Weight Lifting Exercises Guide: Which Exercises Build Muscle Effectively?


It's important to choose the right weight lifting exercises for your workouts. If you want the best muscle gains possible you should be doing the right exercises.

A common mistake made by a lot of people in the gym looking to build muscle is choosing the wrong exercises. Don't become a statistic, and learn the proper lifts even if they are hard to perform at first and make you look silly!

Let's take a look at the most effective weight lifting exercises out there to build muscle, sorted into the main different muscle groups. You should work all of these muscle groups to build an all-round great figure.


Legs

Many people try to avoid working their legs, or they don't work them as hard as their arms or chest for example. That type of thinking is not good, you should train your legs just as hard as any other part of your body.

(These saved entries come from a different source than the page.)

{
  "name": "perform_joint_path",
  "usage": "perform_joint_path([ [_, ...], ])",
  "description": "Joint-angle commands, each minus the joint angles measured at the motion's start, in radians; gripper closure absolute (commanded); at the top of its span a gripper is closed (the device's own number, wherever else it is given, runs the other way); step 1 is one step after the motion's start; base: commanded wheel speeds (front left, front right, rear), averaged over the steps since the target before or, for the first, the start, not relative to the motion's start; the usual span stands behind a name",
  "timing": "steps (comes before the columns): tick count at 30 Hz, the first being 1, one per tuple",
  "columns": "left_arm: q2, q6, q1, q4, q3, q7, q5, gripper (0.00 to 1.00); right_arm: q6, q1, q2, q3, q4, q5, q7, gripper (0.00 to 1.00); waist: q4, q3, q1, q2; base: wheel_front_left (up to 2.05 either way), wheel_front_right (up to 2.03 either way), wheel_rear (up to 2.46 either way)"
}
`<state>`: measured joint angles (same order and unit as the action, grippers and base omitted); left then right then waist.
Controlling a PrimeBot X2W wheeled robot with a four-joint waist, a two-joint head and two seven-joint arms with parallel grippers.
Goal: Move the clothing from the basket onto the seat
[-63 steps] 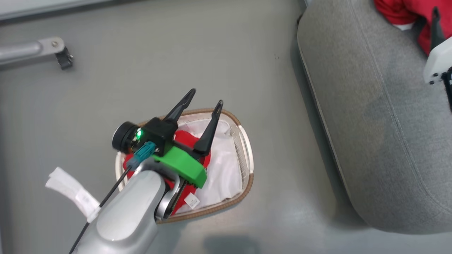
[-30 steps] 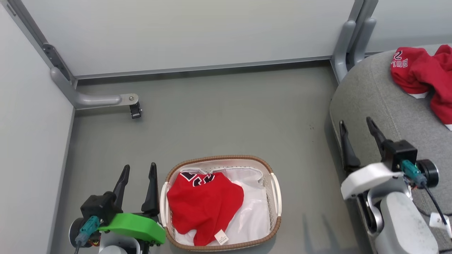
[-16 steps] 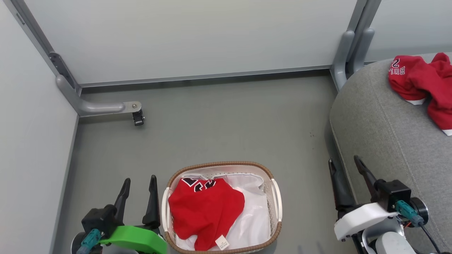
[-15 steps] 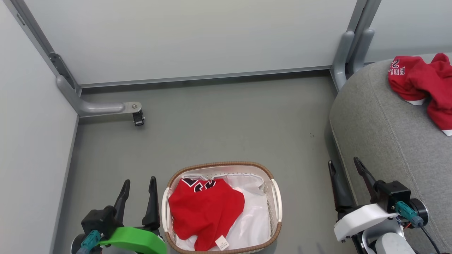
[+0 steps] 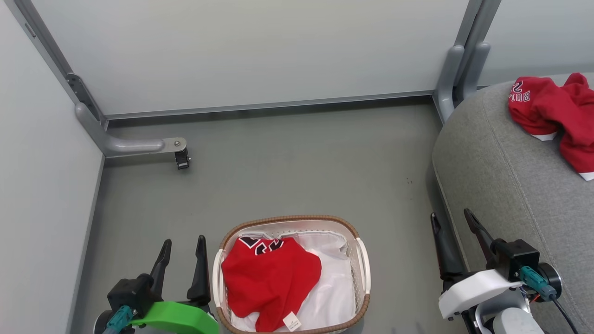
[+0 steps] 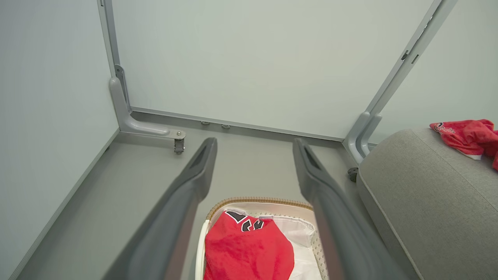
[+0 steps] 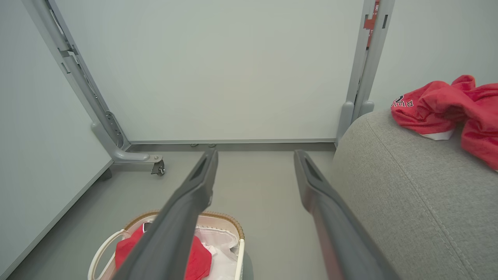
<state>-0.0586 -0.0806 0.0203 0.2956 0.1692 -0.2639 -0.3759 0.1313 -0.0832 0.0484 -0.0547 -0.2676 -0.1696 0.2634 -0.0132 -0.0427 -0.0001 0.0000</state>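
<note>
A plain grey floor (image 5: 287, 162) spreads across the middle of the head view, with pale wall panels (image 5: 260, 46) along the top and down the left edge. At upper left a grey metal foot (image 5: 134, 145) lies along the floor, ending in a small black caster (image 5: 182, 160). At upper right two grey posts (image 5: 457, 60) rise side by side.

Open floor (image 5: 297, 167) lies between the basket (image 5: 290, 218) and the seat (image 5: 501, 195).
</note>
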Motion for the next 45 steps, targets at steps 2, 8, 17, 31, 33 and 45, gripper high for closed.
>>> perform_joint_path([
  [2,0.0,-0.006,-0.012,0.001,-0.002,-0.001,0.005,0.0,-0.001,0.011,0.004,0.0,-0.001,-0.009,0.002,0.0,0.001,-0.002,0.0001,0.0,0.0,0.0,0.0],
  [8,0.002,-0.008,-0.008,0.004,-0.004,-0.001,0.008,0.0,-0.001,0.005,0.004,0.001,-0.006,-0.008,0.002,0.0,0.003,-0.003,0.0001,0.0,0.0,0.0,0.0],
  [17,0.004,-0.011,0.009,0.011,0.008,-0.001,0.021,0.0,-0.001,-0.005,0.004,0.005,0.006,-0.003,0.002,0.0,0.003,-0.027,0.0001,0.0,0.0,0.0,0.0],
  [31,-0.049,-0.028,0.316,0.104,0.095,0.043,0.121,0.0,-0.001,-0.127,0.004,0.039,0.074,0.021,0.002,0.0,0.032,-0.314,0.0001,0.0,0.0,0.0,0.0],
  [33,-0.066,-0.034,0.378,0.144,0.122,0.065,0.143,0.0,-0.001,-0.159,0.004,0.038,0.083,0.025,0.002,0.0,0.048,-0.367,0.0001,0.0,0.0,0.0,0.0],
  [45,-0.075,-0.05,0.63,0.458,0.285,0.126,0.192,0.0,-0.001,-0.315,0.003,0.027,0.113,-0.001,0.002,0.0,0.142,-0.615,0.0001,0.0,0.0,0.0,0.0],
])
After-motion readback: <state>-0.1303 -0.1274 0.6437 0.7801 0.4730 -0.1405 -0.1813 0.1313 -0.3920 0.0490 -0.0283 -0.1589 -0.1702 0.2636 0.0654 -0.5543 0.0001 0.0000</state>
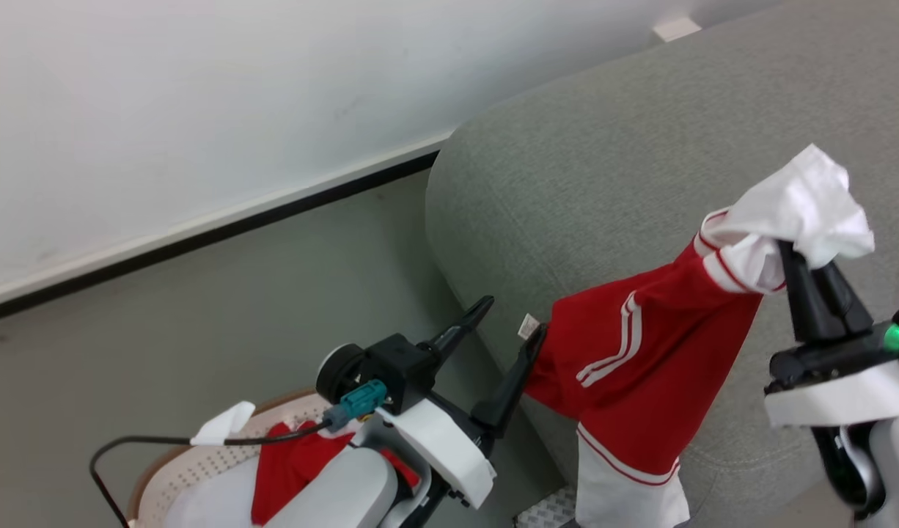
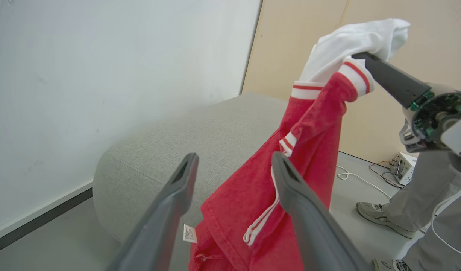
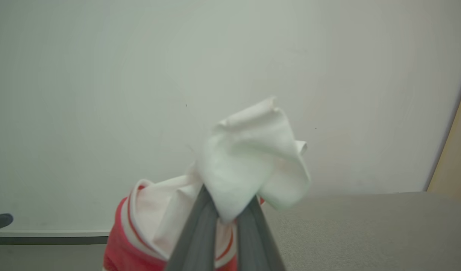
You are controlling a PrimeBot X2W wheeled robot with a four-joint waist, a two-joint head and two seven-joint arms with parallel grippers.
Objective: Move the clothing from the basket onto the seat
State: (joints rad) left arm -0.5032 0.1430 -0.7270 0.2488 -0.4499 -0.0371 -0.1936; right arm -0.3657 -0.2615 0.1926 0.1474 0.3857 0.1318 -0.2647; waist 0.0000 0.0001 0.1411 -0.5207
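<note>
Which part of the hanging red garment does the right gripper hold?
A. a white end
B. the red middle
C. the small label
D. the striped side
A: the right gripper is shut on a white end of the garment, and the red part hangs below it.

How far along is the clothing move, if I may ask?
Done: nothing laid on the seat yet. In hand: the right gripper is shut on one red garment, hanging by the seat; the left gripper is open next to it. Left: lay it down, then fetch the red clothing in the basket.
</note>
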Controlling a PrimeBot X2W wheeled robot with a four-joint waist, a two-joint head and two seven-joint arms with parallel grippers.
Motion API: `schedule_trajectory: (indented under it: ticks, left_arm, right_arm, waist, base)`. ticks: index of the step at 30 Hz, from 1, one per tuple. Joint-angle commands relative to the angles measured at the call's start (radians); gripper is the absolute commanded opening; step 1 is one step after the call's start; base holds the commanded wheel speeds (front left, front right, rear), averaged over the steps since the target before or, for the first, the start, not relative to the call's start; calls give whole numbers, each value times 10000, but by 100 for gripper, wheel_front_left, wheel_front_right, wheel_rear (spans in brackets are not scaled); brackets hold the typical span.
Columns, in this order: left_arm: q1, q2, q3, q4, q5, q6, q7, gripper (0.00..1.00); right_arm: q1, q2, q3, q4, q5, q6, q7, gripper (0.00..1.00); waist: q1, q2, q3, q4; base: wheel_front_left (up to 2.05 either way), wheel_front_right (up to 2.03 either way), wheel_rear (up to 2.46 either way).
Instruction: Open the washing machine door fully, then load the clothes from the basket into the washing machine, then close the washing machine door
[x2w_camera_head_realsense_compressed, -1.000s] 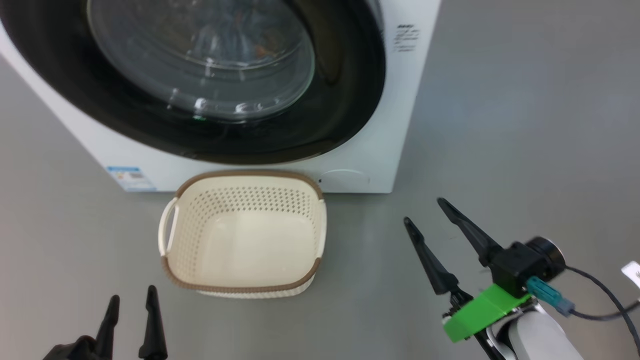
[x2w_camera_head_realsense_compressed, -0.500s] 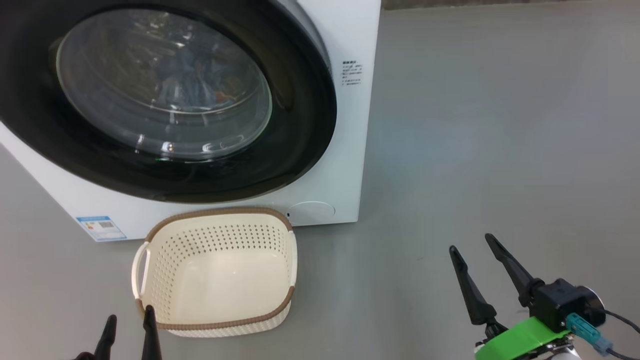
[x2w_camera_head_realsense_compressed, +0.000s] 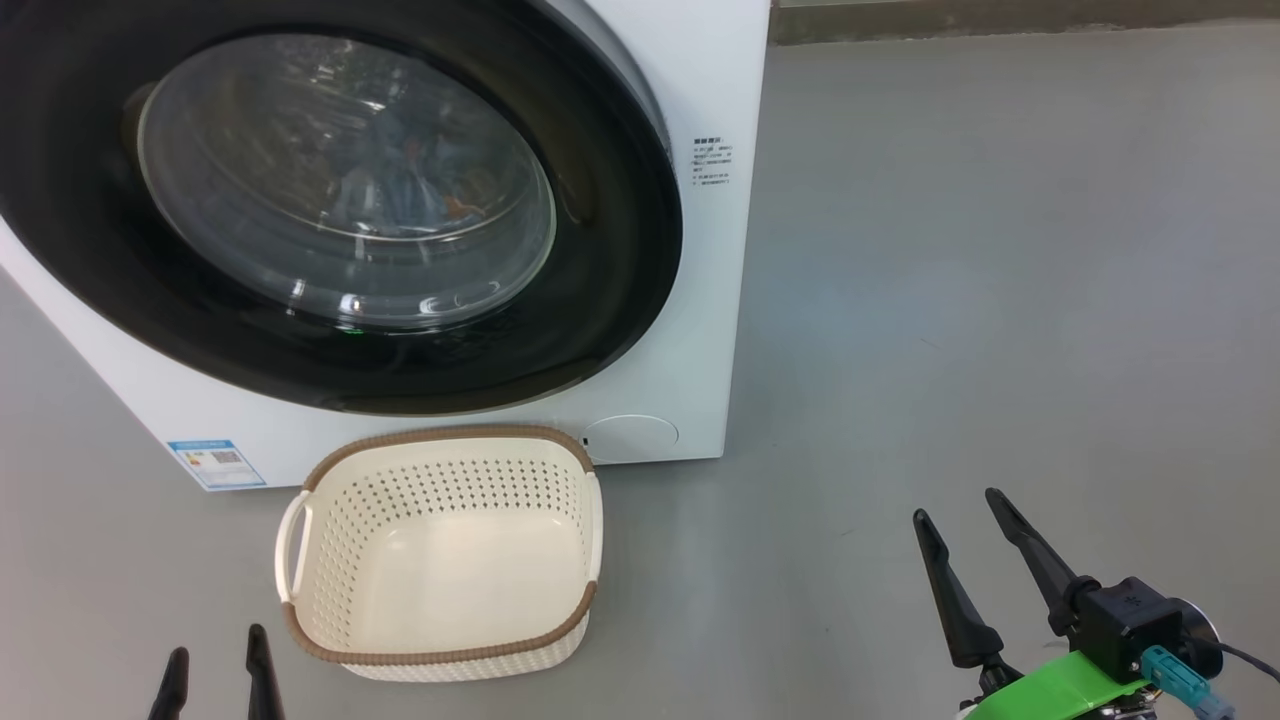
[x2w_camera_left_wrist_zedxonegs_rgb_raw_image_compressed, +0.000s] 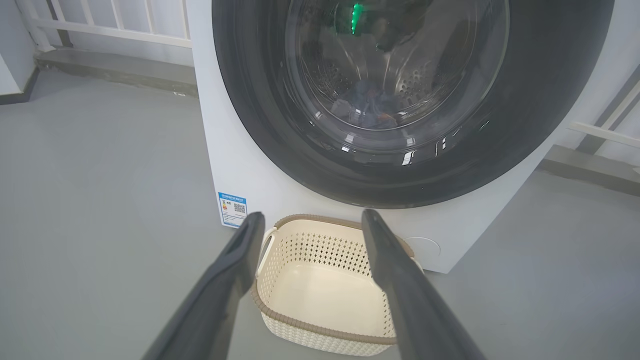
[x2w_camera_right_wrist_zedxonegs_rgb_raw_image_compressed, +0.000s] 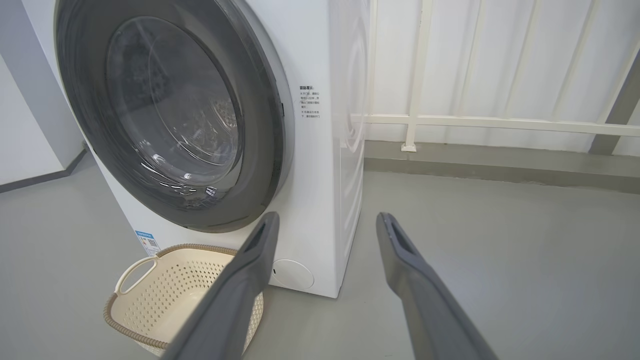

The reason why is simple. If you just build up your upper body and avoid working your legs, your figure would look odd. Think about it, a strong muscly upper body with weak "twig" legs would just look plain silly. But there is another important reason that is explained in our article on leg workouts.

The most effective leg exercises are:

  • Squats
  • Stiff-legged Deadlifts
  • Dumbbell Lunges
  • Leg Press (machine)
  • Leg Curl (machine)
  • Calf Raises (machine, standing or sitting)

Squats are definitely the most important leg exercise, and some even say the most important exercise for your whole body. Read more about squats with our articles:

The Importance of Barbell Squats
Proper Squat Technique


Back

Along with your legs, a lot of people avoid working their back. If you want to pack on as much muscle mass as possible, avoiding your back is a big mistake. The muscles in your back make up a lot of the overall muscle mass in your body, and a large, well-defined muscular back makes your figure look very powerful and looks great.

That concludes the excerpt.